Problem to work on >> From first line to last, retype the data exactly.

Data shown >>
= = =
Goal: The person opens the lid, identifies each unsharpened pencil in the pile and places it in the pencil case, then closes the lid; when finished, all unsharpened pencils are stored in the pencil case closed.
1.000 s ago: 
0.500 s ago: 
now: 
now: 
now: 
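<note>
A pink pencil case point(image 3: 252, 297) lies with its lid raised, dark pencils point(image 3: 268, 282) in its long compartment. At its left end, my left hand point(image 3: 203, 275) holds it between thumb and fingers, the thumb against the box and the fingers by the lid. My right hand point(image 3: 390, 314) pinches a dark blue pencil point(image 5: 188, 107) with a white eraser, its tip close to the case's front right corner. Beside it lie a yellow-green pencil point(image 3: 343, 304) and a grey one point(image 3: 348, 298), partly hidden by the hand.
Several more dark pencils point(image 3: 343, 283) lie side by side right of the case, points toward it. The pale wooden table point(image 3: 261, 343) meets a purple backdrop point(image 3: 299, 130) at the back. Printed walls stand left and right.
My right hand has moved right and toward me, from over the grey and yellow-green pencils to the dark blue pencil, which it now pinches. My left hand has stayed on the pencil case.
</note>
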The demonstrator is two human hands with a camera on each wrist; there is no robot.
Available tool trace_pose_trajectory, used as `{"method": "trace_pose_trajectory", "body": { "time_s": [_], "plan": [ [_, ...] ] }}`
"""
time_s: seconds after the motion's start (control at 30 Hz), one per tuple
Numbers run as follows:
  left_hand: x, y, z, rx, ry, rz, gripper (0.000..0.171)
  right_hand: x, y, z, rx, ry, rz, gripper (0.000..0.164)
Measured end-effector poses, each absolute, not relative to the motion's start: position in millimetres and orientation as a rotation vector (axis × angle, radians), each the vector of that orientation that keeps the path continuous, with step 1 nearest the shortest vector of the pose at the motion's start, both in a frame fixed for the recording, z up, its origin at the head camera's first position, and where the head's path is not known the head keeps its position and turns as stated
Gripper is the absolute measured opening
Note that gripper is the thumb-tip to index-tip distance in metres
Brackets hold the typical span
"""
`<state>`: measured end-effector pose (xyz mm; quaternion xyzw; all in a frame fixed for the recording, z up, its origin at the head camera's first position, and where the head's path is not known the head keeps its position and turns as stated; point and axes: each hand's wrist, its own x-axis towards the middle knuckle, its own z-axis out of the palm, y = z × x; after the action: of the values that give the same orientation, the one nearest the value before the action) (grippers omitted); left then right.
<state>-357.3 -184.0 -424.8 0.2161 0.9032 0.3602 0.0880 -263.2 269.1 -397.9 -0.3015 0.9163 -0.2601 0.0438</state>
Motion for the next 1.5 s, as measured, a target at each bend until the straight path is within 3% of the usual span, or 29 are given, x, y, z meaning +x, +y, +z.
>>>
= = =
Result below >>
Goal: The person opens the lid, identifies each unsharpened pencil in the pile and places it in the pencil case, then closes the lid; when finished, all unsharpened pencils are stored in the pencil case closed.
1.000 s ago: 
0.500 s ago: 
now: 
now: 
now: 
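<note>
A pink pencil case point(image 3: 252, 297) lies with its lid raised, dark pencils point(image 3: 268, 282) in its long compartment. At its left end, my left hand point(image 3: 203, 275) holds it between thumb and fingers, the thumb against the box and the fingers by the lid. My right hand point(image 3: 390, 314) pinches a dark blue pencil point(image 5: 188, 107) with a white eraser, its tip close to the case's front right corner. Beside it lie a yellow-green pencil point(image 3: 343, 304) and a grey one point(image 3: 348, 298), partly hidden by the hand.
Several more dark pencils point(image 3: 343, 283) lie side by side right of the case, points toward it. The pale wooden table point(image 3: 261, 343) meets a purple backdrop point(image 3: 299, 130) at the back. Printed walls stand left and right.
My right hand has moved right and toward me, from over the grey and yellow-green pencils to the dark blue pencil, which it now pinches. My left hand has stayed on the pencil case.
</note>
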The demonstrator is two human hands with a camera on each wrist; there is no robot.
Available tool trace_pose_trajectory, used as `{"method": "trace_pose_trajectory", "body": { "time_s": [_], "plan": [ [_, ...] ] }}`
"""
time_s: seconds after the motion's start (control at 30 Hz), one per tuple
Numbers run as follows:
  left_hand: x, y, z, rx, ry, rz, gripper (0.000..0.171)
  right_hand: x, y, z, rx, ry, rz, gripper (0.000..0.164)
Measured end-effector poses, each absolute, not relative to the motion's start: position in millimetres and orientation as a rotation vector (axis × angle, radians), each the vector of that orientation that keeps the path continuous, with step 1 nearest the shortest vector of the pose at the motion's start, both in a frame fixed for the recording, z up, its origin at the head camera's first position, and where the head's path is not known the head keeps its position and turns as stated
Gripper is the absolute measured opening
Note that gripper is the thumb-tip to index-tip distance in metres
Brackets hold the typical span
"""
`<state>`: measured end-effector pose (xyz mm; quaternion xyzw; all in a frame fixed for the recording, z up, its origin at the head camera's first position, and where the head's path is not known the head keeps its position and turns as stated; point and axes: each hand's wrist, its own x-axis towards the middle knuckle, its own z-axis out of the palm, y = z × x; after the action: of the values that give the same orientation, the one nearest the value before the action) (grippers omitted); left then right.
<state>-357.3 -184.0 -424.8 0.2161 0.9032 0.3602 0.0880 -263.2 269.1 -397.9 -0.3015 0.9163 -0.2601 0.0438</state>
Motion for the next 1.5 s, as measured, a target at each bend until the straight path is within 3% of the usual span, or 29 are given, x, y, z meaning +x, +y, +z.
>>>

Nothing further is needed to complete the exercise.